Enrollment is still behind where the school’s charter had planned for at this time, however. In its fourth year, Lagniappe should currently have three classes at each grade level and four classes for kindergarten, Petri said. She hopes moving to a larger facility can make this become a reality.
The board is eyeing the Bayou Treme Center , a non-profit campus for social services and the arts located at 2541 Bayou Road . It was originally intended to open in 2010 as a charter school incubation project for schools to come and develop for a few years. It has suffered setbacks due to funding and tax credits not coming as soon as expected, but Petri hopes to secure the location for the 2014-2015 school year. She said Lagniappe has been looking at the property — the former site of St. Rose de Lima church — since 2008.
“We love it,” she said.
Lagniappe currently receives “a pittance,” about $600 per student, in funding because the school does not have a permanent building, said board member Dan Henderson.
“We are considered their best prospect, and I think we do consider them as a high prospect,” he said. “We have a couple other properties that we need to talk about later, none of which are ideal.”
Petri discussed more about expecting the school to jump from an F to a B grade when the state releases the newest ratings. The state is behind in calculating the bonus “value-added points” for schools, she said, which are earned for accomplishments such as students surpassing expectations in testing.

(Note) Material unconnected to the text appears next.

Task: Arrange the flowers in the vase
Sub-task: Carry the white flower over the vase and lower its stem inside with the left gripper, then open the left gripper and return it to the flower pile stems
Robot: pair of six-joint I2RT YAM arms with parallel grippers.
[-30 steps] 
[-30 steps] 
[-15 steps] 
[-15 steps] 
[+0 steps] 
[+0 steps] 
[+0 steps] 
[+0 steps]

The state did release a way for schools to calculate their base scores on the basis of standardized LEAP and iLEAP testing and attendance, however. Petri said this has shown Lagniappe Academies having a new score of 85 without the bonus points. Previously, the school scored 58.6, an F. An 85 would earn the school a B rating on the new scale used by the Recovery School District and the rest of Louisiana. Petri expects additional value-added points, however, which the state will announce in its final school ratings that are likely to come out some time in October.
Petri said the 22 middle school students areabout half of what Lagniappe had last year. In recruiting students, the school focused on accepting more elementary students who could grow up with Lagniappe. This resulted in limited space available for the middle school students.
Chief Operations Officer Ninh Tran presented a revised budget for the 2013-2014. It is based on the school enrolling 160 students, whereas last year’s budget was for about 125 students.
This increase will result in greater minimum foundation program funding from the state. This per-pupil funding comes from the school earning $8,500 per student, which is the standard for Orleans Parish for all schools and “why schools try to stuff as many kids into classrooms as possible,” Tran said.
Because of this year’s additional students, Lagniappe added four new teachers. Additional technology services were also introduced this year to prepare Lagniappe students for when the LEAP and iLEAP tests become computerized next year.
Tran also said repairs and other maintenance at the school’s current modular building are increasing over time.
The board unanimously approved adding Dan Forman as a new board member. Forman has worked with Lagniappe Academies in the past and is the director of admissions and community relations for Townsend Addiction Treatment Centers.
He announced an upcoming project with Samaritan’s Feet, an international organization that donates shoes, for Lagniappe on Oct. 1. Each student will get a pair of new shoes at the event. Lagniappe is currently recruiting volunteers and parents to assist with it.
The next Lagniappe Academies meeting will be at 5:30 p.m. Oct. 16, at 1501 St. Louis St.